===== Listed records =====
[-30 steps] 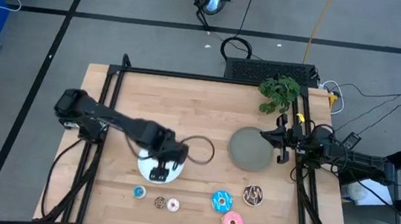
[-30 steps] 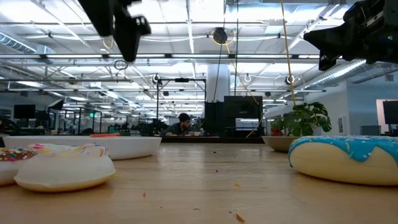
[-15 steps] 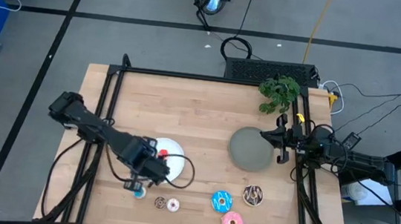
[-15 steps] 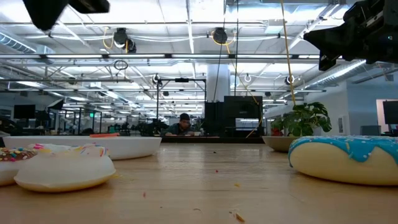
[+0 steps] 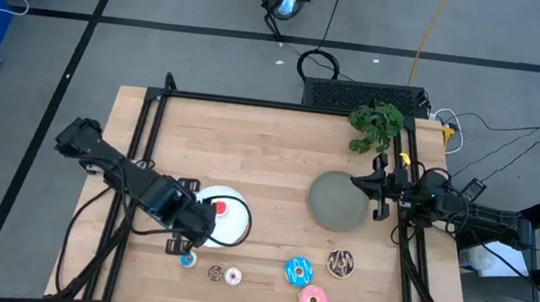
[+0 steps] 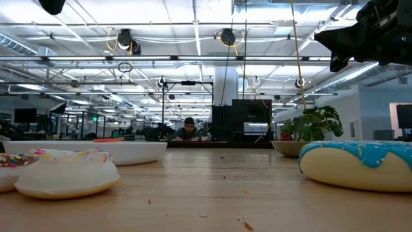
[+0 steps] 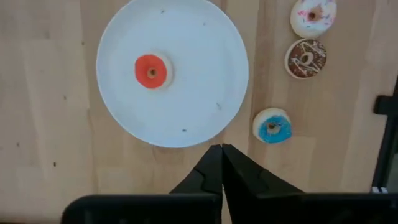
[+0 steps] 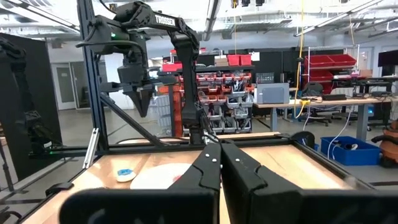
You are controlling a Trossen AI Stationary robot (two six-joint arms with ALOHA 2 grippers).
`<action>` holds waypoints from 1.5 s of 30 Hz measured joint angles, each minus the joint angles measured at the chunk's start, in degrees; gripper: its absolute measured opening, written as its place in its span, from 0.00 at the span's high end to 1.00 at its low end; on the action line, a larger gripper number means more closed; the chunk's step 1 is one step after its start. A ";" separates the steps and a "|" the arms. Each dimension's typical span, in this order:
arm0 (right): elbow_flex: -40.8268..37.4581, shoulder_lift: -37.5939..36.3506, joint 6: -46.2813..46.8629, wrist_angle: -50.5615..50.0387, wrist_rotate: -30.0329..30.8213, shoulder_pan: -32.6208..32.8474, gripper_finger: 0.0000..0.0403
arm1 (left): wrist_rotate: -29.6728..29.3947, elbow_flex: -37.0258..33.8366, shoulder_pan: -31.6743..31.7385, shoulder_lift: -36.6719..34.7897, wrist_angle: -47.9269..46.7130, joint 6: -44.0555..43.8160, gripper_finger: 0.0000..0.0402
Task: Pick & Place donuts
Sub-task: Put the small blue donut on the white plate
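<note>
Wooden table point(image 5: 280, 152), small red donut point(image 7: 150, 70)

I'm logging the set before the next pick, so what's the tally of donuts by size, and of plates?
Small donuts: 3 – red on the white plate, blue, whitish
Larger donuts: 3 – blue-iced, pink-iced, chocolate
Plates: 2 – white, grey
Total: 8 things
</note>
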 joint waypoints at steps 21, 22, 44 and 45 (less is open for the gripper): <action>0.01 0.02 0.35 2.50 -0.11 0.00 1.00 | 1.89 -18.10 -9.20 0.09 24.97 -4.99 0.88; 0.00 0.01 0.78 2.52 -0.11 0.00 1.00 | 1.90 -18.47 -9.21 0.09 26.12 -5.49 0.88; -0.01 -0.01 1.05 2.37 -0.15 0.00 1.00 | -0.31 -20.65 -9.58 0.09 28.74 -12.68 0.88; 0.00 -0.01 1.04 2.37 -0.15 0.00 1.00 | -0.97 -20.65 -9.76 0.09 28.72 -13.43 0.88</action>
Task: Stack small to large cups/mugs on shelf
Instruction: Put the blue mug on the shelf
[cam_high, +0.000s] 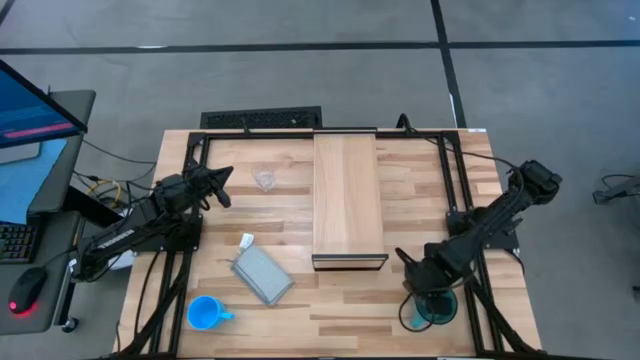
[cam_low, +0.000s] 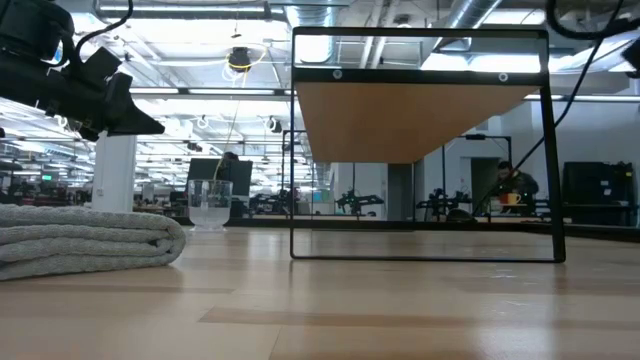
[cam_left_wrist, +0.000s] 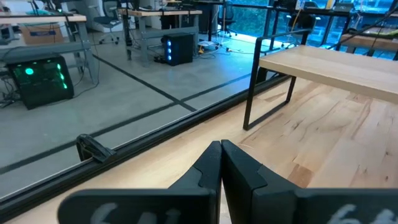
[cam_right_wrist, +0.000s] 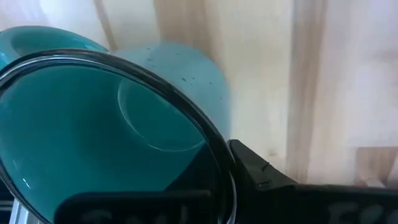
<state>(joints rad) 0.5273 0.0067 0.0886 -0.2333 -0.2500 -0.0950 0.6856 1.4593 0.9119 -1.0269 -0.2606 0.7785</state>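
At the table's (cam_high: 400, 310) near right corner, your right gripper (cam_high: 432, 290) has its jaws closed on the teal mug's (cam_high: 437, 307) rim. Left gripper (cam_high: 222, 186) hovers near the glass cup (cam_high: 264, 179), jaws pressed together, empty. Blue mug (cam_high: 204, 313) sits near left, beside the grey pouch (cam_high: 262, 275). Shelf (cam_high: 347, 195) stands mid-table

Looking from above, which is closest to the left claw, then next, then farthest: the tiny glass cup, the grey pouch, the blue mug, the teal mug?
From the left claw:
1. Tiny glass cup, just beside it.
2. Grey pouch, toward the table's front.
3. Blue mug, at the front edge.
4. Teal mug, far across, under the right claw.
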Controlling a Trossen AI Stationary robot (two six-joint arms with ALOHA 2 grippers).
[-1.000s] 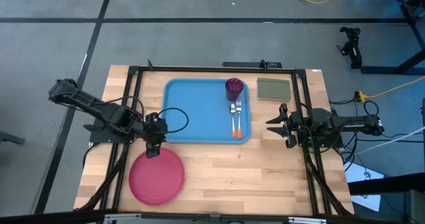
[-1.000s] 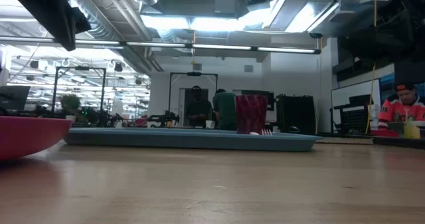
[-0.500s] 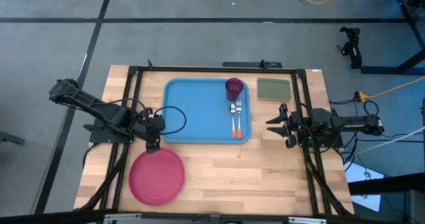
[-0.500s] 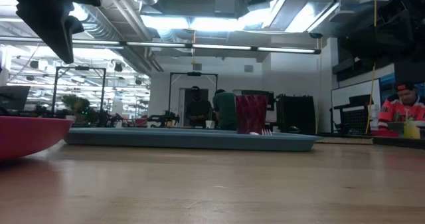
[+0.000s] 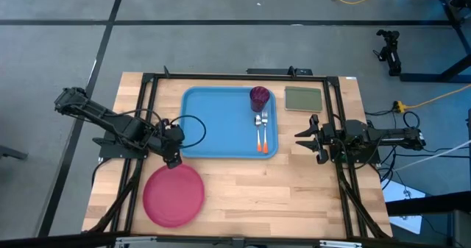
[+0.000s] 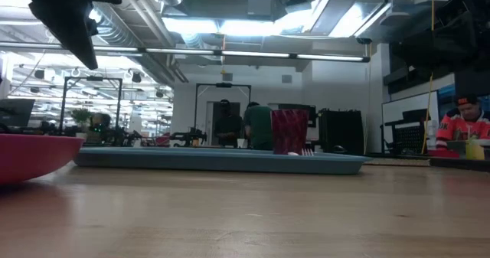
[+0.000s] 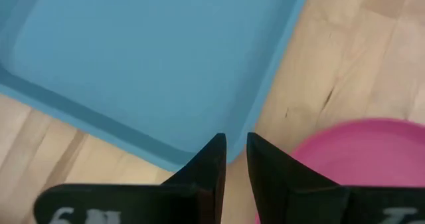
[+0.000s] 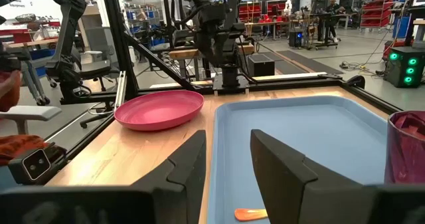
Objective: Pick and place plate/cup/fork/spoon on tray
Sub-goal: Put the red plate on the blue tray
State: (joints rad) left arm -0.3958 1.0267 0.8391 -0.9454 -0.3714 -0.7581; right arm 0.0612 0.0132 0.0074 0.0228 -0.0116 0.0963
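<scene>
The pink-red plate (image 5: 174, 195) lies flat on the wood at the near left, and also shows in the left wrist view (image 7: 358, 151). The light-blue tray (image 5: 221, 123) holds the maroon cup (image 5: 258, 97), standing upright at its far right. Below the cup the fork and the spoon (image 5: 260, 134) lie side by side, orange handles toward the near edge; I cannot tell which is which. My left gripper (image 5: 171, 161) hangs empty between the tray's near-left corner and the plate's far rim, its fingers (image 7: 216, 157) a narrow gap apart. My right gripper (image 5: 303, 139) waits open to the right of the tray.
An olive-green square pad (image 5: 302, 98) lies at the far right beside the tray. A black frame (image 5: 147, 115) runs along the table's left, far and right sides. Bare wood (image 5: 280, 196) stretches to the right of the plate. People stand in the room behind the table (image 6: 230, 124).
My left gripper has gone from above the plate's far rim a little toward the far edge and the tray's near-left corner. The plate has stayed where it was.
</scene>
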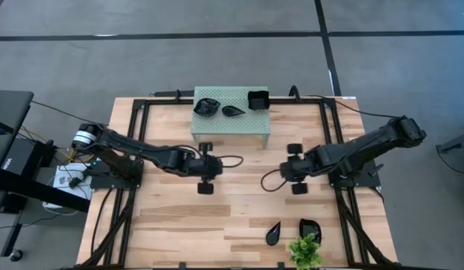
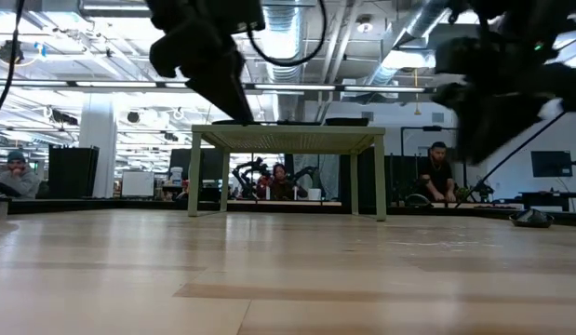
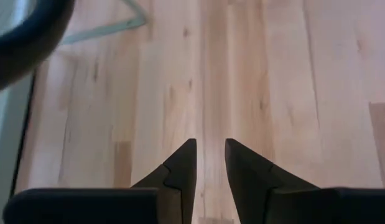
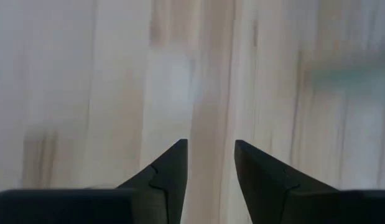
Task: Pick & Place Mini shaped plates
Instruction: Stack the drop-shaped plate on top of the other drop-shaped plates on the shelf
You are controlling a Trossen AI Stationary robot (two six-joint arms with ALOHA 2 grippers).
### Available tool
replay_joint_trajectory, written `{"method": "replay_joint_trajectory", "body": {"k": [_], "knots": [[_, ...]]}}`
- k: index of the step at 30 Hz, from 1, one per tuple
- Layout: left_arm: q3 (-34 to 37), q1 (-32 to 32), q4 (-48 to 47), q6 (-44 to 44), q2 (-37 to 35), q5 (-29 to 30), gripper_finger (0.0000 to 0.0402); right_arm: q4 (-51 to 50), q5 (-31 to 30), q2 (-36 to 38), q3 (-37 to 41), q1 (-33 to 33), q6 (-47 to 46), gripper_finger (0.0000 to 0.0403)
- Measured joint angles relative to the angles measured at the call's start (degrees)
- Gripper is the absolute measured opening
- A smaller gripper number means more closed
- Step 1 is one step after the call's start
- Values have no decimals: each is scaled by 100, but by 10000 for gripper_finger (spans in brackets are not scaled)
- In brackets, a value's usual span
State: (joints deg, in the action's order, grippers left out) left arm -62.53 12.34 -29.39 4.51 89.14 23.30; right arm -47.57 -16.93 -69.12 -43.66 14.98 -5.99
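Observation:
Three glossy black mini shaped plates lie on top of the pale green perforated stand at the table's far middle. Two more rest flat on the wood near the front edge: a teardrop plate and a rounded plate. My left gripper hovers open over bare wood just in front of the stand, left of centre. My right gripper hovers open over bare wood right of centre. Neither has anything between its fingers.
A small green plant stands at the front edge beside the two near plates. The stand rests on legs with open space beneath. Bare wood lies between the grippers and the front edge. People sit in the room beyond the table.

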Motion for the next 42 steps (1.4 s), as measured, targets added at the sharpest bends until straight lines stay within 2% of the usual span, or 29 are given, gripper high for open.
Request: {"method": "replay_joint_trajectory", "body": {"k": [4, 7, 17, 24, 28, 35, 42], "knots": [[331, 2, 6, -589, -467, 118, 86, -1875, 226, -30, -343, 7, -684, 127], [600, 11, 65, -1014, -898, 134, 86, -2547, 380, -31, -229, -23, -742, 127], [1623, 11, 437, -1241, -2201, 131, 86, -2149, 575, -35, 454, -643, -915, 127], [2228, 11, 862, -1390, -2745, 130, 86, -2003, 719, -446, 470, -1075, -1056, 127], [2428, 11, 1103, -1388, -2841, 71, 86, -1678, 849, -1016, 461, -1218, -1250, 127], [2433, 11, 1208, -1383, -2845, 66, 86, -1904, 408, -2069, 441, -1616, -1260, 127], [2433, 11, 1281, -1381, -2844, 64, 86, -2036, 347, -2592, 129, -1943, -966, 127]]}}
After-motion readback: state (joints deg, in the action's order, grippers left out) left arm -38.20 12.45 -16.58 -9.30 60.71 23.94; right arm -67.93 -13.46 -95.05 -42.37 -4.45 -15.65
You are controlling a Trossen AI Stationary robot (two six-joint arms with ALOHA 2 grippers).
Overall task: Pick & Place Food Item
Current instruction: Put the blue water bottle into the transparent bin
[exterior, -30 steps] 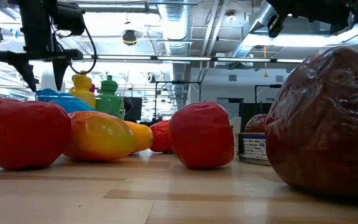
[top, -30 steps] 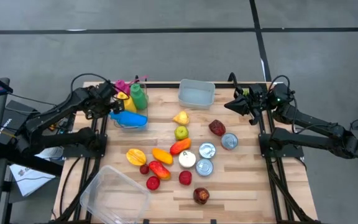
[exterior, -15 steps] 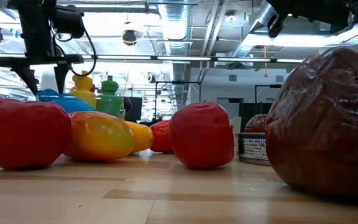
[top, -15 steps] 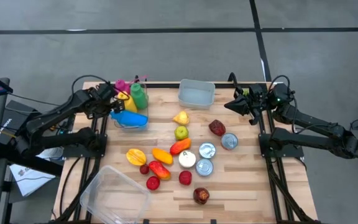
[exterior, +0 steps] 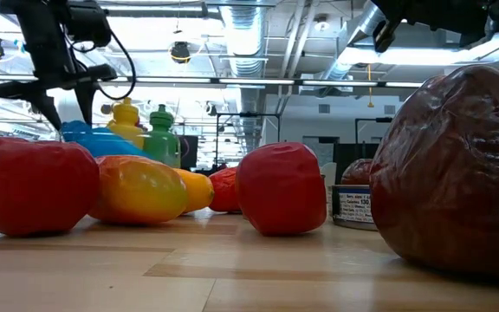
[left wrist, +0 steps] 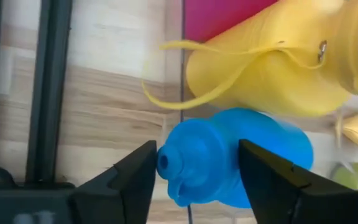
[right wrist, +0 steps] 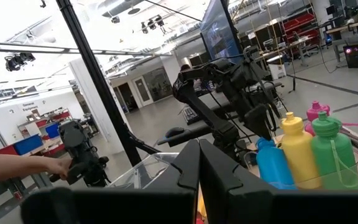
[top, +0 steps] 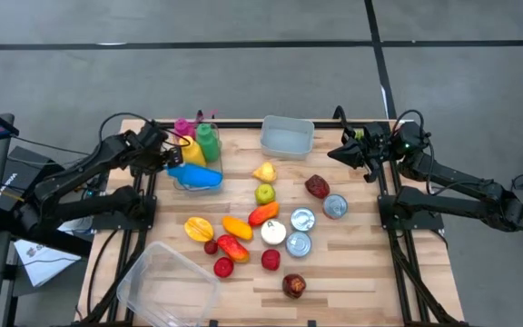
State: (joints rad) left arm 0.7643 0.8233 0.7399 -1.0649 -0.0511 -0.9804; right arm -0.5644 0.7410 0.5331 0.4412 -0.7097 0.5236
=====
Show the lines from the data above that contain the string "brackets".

- Values have no decimals: each is scaled by 100, but by 10000 for gripper_finger (spans in brackets are not scaled)
- In brackets, a value's usual span

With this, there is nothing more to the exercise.